Regarding incomplete outcome data, more than half of the studies had moderate or high risk of attrition bias, mainly due to high dropout rates. No selective reporting bias was detected in any of the studies. For “other bias,” most studies did not provide sufficient details, and were thus rated as unclear risk or not reported.
Overall risk assessment indicated that the majority of studies had a moderate or moderately low overall risk of bias; 4 studies (Nazem et al., 2024; Cottraux et al., 2009; De Jaegere et al., 2019; Weinberg et al., 2006) were rated as moderately high risk due to high dropout rates or unclear allocation concealment, and 3 studies (Husain et al., 2023; Palmier-Claus et al., 2025; Walton et al., 2020) were considered to be at low risk of bias.
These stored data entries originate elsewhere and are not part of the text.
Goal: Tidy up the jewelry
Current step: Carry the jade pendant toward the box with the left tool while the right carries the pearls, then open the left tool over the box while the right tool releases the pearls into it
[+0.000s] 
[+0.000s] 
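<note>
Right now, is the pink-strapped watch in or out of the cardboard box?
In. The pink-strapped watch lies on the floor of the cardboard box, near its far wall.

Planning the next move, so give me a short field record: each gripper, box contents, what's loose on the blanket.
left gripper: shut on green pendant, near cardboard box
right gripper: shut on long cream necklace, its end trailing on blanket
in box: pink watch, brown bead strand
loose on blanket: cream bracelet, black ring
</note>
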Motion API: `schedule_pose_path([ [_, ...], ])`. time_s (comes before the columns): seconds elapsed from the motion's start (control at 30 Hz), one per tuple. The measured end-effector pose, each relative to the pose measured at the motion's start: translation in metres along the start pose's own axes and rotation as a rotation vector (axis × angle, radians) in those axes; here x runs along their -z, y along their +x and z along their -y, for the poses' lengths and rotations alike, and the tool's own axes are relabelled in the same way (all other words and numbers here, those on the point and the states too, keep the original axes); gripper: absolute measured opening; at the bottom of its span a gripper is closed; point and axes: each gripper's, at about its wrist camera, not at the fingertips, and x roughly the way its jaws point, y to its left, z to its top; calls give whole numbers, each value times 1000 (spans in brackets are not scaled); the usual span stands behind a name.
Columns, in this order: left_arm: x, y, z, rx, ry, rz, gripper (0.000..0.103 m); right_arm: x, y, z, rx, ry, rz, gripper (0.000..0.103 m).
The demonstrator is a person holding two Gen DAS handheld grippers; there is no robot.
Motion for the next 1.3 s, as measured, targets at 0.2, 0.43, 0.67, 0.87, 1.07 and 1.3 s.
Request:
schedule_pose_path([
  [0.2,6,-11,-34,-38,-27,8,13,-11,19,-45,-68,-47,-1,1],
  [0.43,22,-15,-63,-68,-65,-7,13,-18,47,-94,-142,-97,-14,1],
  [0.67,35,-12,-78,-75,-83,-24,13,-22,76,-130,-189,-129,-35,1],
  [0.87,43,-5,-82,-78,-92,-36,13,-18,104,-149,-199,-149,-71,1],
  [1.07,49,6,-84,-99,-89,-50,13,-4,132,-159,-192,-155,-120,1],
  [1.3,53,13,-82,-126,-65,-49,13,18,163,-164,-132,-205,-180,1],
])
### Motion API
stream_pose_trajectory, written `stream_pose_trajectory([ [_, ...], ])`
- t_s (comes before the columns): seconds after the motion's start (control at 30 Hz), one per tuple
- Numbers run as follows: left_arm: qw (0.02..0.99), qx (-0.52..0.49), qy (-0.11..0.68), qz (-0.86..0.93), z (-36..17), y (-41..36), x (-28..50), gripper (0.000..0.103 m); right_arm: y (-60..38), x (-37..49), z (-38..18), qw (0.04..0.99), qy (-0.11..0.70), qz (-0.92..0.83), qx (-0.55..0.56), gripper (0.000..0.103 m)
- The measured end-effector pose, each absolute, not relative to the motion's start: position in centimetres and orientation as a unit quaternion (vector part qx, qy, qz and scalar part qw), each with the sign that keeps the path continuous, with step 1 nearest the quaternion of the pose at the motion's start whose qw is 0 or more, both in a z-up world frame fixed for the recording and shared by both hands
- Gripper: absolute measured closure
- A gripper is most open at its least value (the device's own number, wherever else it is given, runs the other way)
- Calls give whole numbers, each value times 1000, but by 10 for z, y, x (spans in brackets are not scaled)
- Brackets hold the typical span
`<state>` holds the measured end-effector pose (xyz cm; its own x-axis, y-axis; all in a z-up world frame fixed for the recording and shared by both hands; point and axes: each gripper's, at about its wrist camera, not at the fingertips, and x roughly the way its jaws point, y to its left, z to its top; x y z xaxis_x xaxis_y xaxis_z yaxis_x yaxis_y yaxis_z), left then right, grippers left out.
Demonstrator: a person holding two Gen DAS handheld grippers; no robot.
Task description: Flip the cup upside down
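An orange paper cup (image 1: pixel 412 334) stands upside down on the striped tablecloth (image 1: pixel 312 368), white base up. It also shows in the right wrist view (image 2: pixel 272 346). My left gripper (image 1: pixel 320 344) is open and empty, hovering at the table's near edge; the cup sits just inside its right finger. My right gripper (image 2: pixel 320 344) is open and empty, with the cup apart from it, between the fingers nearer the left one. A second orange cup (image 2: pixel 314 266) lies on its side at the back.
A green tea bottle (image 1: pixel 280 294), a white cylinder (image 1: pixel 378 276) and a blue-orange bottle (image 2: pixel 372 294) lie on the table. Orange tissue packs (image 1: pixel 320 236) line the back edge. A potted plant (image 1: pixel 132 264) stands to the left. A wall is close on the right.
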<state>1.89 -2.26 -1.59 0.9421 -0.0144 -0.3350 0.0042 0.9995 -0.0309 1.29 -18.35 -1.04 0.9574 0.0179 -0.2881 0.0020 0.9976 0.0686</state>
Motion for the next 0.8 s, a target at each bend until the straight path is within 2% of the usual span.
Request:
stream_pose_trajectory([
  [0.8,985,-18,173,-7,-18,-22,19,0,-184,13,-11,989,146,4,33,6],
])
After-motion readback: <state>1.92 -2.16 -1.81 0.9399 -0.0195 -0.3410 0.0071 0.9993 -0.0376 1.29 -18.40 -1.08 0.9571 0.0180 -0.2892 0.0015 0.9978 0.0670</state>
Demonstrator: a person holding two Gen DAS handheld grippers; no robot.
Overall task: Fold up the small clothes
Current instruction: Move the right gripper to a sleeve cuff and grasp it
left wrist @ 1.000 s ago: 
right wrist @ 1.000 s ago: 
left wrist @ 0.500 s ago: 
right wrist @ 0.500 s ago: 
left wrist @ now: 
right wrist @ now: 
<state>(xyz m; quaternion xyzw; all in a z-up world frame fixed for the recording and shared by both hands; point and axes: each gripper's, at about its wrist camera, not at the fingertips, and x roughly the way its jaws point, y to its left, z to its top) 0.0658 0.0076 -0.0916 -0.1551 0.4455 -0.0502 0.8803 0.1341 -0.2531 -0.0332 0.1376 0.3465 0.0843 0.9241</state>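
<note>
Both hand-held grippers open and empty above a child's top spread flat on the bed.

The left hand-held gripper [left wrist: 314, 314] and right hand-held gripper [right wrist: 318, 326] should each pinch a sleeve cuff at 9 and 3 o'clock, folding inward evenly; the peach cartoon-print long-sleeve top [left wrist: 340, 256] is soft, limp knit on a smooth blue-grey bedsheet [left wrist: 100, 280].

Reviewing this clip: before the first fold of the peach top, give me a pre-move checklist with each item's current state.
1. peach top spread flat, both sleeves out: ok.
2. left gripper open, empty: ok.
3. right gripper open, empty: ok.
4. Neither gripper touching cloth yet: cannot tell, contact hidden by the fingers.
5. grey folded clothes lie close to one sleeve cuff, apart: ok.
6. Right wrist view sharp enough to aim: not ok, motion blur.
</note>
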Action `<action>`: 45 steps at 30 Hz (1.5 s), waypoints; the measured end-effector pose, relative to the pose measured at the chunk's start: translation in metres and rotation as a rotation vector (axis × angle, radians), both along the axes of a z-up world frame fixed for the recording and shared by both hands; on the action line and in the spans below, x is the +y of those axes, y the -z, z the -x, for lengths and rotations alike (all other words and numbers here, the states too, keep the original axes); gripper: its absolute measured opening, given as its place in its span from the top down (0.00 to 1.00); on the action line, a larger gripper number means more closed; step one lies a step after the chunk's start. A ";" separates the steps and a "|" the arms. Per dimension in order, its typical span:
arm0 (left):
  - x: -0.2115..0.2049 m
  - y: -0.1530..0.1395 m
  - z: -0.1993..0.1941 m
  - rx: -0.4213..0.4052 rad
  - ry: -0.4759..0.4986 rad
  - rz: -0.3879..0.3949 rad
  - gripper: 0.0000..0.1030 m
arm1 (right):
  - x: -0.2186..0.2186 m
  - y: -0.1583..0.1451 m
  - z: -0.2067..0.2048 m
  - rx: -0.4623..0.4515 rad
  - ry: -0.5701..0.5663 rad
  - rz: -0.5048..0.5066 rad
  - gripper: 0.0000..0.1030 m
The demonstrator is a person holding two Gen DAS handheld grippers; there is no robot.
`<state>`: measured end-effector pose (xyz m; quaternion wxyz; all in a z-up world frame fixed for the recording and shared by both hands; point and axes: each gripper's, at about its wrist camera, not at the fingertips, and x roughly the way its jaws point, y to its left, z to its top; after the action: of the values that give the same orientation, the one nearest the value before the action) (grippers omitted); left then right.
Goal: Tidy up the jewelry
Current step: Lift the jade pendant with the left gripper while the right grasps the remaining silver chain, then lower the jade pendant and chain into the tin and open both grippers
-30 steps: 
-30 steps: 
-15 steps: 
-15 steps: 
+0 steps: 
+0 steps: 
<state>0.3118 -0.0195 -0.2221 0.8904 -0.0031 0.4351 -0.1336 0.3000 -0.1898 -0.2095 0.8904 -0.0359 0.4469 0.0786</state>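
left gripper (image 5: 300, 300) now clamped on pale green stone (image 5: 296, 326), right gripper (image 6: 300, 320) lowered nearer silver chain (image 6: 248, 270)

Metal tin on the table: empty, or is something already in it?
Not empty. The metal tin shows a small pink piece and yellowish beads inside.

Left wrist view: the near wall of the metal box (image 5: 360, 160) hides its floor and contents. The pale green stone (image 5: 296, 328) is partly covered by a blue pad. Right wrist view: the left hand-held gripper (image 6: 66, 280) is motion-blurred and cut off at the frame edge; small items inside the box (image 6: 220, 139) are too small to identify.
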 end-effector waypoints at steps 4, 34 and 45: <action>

In summary, the overall quality of the included studies was acceptable, with the main limitations being difficulty implementing blinding and the risk of bias from attrition.
Efficacy of CBT for suicidal ideation
3.3
Twenty-two studies (Brown et al., 2005; Tarrier et al., 2014; Weitz et al., 2014; Nazem et al., 2024; Yang et al., 2025; Cottraux et al., 2009; Rudd et al., 2015; De Jaegere et al., 2019; Torok et al., 2022; De Jaegere et al., 2024; Fischer et al., 2015; Forkmann et al., 2016; Fu and Li, 2016; Gandy et al., 2014; Morley et al., 2014; Mühlmann et al., 2021; Palmier-Claus et al., 2025; Slee et al., 2008; van Spijker et al., 2014; van Spijker et al., 2018; Weinberg et al., 2006; Wilks et al., 2018) (n = 3,131) reported the short-term efficacy of CBT on suicidal ideation. Meta-analysis indicated that the CBT intervention group showed a significant reduction in suicidal ideation within 6 months of follow-up (SMD = −0.25, 95% CI: −0.34 to −0.16, p < 0.05), with low heterogeneity (I^2^ = 26%). The majority of studies showed consistent direction of effect, with post-intervention reductions in suicidal ideation and confidence intervals that largely did not cross zero, supporting the robustness and reliability of the findings. These results indicate that CBT exerts a significant short-term therapeutic effect on suicidal ideation (see Figure 2).
Forest plot for the efficacy of CBT on suicidal ideation.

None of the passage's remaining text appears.